**Collected material:**
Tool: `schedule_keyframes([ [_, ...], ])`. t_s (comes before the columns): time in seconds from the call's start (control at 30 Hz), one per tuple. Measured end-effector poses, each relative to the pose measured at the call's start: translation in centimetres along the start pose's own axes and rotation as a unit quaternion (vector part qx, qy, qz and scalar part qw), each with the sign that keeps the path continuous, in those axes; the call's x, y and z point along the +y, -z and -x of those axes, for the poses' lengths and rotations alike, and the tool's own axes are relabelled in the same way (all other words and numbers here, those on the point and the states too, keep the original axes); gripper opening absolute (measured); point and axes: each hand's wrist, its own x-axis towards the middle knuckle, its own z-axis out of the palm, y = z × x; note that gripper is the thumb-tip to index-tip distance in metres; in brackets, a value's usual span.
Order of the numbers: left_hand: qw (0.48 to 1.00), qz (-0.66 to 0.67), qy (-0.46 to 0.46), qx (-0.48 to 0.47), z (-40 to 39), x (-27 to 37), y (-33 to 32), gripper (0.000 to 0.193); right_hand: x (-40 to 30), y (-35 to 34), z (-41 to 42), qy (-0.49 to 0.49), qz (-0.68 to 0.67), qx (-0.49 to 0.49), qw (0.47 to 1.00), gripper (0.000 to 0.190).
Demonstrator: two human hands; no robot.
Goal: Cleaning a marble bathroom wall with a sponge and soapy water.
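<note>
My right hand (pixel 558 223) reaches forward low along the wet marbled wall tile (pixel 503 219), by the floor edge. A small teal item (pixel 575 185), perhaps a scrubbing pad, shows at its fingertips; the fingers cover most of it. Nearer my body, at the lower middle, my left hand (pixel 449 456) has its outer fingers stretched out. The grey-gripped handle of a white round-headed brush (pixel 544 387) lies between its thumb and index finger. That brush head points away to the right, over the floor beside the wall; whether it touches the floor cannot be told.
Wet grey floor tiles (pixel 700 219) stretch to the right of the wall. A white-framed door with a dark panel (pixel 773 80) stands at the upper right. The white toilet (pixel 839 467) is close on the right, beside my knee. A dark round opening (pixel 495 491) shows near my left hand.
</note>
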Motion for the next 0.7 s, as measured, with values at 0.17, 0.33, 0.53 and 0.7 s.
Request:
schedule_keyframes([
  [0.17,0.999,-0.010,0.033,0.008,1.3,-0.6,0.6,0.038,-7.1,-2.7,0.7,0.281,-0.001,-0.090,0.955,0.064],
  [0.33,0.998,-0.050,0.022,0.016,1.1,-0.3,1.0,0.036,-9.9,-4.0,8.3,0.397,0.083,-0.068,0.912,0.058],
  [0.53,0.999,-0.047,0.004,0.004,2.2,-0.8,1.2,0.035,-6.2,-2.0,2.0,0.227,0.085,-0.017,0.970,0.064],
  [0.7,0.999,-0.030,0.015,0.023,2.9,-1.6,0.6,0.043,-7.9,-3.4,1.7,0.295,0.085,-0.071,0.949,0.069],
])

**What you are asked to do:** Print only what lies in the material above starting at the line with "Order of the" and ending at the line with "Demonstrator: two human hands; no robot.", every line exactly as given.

**Written answer:**
Order of the numbers: left_hand: qw (0.48 to 1.00), qz (-0.66 to 0.67), qy (-0.46 to 0.46), qx (-0.48 to 0.47), z (-40 to 39), x (-27 to 37), y (-33 to 32), gripper (0.000 to 0.193); right_hand: x (-40 to 30), y (-35 to 34), z (-41 to 42), qy (-0.49 to 0.49), qz (-0.68 to 0.67), qx (-0.49 to 0.49), qw (0.47 to 1.00), gripper (0.000 to 0.190).
Demonstrator: two human hands; no robot.

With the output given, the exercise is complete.